Brian Burke affirme que Marc Bergevin « ne s’en va nulle part »

Il y a beaucoup d’incertitude chez le Canadien de Montréal actuellement. Plusieurs joueurs n’ont pas de contrat en vue de la prochaine saison, quelques postes derrière les bancs du CH et du Rocket de Laval sont à combler, et maintenant, voilà que Shea Weber pourrait rater toute la campagne 2021-22 (et peut-être plus).

Présentement, Marc Bergevin doit être complètement débordé. Il doit régler une poignée de dossiers dans des délais très serrés et on le sentait déjà très fatigué après l’élimination de son équipe.

Elliotte Friedman parlait lui aussi du fait qu’il était carrément épuisé.

Le DG du CH a déjà confirmé qu’il honorerait la dernière année de contrat qui lui reste, mais n’a jamais parlé de ce qui se passerait pour lui à l’été 2022. Ça a évidemment fait jaser et on ne sait toujours pas ce que le futur lui réserve.

Or, selon Brian Burke, une chose est évidente : Bergevin « ne s’en va nulle part ».

Marc De Foy, qui s’est entretenu avec Burke, rapportait ses propos ce matin.

Celui qui travaille présentement pour les Penguins de Pittsburgh est toutefois bien conscient d’une chose : la pression du marché montréalais est énorme. Il a vécu sensiblement le même défi alors qu’il était le grand manitou des Maple Leafs de Toronto et il sait qu’après neuf ans (Bergevin entamera sa dixième saison en 2021-22), c’est grandement exigeant pour un homme d’occuper le même poste.

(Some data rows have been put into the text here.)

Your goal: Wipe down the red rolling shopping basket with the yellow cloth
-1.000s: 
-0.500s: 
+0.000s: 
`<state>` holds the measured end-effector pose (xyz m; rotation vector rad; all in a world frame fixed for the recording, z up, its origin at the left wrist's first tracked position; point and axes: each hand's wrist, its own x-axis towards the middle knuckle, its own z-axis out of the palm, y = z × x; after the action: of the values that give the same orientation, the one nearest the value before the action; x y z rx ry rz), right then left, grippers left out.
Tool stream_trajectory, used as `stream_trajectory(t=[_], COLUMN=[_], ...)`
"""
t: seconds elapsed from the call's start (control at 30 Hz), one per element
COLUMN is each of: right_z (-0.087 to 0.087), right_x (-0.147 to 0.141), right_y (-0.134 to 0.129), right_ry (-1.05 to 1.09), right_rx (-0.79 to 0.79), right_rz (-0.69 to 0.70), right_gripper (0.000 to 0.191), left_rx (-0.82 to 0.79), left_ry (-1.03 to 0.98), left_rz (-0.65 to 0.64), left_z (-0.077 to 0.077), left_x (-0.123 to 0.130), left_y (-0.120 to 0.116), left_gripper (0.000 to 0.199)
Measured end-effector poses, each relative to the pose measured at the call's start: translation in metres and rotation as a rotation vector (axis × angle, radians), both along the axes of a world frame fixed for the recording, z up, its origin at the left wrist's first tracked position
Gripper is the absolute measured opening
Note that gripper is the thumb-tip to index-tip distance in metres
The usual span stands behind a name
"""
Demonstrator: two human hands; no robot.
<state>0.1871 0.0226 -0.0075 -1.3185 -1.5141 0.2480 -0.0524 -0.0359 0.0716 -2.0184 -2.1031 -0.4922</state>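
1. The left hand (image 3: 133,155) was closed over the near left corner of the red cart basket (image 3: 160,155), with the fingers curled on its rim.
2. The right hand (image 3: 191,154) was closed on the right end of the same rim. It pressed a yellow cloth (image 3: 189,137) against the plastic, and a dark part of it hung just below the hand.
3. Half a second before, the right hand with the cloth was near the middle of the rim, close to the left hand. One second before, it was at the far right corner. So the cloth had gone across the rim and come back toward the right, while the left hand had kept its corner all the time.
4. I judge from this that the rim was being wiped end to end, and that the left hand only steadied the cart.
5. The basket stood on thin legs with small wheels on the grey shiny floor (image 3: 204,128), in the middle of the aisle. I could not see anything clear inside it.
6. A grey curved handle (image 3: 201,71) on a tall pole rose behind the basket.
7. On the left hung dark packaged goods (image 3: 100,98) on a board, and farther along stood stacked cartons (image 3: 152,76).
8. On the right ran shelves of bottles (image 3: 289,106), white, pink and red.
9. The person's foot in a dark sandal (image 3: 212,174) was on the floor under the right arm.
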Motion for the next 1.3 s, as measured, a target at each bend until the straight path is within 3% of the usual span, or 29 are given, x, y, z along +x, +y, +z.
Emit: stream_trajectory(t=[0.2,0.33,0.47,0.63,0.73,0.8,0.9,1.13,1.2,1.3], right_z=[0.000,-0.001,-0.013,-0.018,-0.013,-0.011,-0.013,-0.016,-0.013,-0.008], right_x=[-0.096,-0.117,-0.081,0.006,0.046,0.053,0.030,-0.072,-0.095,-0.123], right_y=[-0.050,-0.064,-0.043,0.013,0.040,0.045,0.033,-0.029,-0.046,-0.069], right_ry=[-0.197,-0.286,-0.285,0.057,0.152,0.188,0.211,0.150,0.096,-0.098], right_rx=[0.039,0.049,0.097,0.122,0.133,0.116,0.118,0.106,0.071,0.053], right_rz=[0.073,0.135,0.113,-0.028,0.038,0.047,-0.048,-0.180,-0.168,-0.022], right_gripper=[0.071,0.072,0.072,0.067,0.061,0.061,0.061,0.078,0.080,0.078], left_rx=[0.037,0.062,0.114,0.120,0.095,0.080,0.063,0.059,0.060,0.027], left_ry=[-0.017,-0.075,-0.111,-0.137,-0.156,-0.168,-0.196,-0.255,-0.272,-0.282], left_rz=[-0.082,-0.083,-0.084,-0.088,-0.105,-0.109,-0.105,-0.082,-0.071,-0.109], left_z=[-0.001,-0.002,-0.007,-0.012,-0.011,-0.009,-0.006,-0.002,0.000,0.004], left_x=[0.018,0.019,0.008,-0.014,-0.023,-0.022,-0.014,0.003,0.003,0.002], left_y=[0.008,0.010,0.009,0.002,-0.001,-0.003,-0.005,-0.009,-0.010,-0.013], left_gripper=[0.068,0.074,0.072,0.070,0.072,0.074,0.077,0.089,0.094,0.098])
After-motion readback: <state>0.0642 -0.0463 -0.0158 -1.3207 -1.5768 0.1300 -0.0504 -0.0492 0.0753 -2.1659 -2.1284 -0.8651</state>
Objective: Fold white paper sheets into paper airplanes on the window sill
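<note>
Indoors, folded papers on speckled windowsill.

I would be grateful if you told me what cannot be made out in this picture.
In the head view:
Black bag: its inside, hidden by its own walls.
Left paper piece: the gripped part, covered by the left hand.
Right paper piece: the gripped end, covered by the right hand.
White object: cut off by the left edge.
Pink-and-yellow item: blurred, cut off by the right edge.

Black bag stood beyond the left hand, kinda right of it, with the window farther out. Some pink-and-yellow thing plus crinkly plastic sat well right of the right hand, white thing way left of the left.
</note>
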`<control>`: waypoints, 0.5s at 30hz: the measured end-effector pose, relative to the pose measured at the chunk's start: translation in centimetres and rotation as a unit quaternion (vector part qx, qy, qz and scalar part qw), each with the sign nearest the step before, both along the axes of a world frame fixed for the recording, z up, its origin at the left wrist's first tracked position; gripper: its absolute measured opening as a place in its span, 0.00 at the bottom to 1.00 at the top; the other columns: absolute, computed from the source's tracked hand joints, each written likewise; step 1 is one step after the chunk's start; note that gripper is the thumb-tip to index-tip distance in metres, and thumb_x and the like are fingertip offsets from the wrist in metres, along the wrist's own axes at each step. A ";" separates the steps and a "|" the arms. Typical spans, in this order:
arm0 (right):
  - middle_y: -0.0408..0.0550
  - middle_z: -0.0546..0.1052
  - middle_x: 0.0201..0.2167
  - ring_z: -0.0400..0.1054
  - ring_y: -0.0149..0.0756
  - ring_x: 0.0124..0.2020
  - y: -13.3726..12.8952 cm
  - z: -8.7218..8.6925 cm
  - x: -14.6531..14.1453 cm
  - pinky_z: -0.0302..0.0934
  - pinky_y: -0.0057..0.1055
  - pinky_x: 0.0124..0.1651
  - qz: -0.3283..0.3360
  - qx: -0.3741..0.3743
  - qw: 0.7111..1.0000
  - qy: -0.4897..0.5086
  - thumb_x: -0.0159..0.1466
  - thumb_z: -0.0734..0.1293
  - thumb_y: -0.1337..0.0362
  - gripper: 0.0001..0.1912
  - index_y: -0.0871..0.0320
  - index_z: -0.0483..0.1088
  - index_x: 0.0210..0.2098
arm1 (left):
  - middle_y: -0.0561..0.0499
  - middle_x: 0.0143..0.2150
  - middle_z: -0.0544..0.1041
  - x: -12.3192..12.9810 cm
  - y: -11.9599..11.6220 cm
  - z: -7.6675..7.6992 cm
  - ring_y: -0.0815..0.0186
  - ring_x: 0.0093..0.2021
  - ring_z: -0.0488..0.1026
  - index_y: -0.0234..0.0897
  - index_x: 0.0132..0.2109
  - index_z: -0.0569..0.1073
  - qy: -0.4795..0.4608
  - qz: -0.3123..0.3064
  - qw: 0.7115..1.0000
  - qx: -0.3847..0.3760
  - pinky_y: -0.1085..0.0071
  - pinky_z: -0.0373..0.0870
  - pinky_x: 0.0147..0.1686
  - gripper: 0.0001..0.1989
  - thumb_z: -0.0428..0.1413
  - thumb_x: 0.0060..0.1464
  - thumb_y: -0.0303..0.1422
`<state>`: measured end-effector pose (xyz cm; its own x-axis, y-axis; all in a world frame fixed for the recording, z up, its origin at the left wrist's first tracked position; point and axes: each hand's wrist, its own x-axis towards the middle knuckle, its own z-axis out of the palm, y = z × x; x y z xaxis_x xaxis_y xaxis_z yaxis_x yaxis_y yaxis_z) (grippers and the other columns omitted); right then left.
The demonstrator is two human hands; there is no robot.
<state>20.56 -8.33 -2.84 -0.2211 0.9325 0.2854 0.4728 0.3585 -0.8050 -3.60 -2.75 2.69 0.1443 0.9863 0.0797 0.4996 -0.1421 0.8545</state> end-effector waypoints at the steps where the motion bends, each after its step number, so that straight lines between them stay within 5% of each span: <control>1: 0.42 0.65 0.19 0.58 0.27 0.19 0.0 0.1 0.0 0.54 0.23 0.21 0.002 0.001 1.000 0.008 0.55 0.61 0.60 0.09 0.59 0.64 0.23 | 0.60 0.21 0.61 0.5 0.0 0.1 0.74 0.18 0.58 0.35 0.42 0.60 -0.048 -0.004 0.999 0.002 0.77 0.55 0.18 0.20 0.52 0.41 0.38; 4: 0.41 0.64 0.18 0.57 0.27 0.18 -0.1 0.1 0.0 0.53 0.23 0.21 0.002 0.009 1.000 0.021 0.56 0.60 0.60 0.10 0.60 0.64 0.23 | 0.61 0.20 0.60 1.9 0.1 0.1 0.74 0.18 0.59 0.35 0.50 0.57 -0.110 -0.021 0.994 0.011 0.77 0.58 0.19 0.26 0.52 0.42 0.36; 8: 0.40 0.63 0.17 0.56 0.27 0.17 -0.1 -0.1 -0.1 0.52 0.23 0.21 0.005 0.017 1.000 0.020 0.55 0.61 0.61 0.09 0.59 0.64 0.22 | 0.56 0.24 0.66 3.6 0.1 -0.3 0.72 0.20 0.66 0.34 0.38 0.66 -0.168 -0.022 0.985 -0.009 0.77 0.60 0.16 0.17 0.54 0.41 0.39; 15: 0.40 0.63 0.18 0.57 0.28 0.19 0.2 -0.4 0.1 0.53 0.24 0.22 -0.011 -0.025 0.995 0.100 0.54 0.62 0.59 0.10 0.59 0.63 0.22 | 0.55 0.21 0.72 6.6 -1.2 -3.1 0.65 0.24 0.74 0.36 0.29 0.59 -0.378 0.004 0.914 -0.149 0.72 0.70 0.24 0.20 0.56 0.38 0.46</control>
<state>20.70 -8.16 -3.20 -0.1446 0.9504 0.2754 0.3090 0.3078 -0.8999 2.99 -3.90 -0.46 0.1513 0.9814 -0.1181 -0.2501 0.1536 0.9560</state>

Malgré tout, Burke croit que Bergevin demeurera à Montréal. Il ne dit toutefois pas qu’il restera dans la chaise du DG (la possibilité de le voir occuper le rôle de président des opérations hockey est très réelle), mais il voit mal le Québécois quitter l’équipe qu’il a construite alors qu’elle est si près du but.

Burke a également pris le temps de raconter qu’il avait poussé Bergevin à prendre un rôle de dirigeant après sa carrière de joueur. Il sentait que celui qui a été son joueur à deux reprises durant sa carrière (Hartford et Tampa Bay) avait ce qu’il fallait pour occuper un tel poste.

Il avait visiblement raison.

On verra donc ce que le futur réserve à Bergevin, mais si les propos de Burke s’avèrent véridiques, on ne devrait pas le voir occuper la chaise de DG d’une autre organisation de la LNH.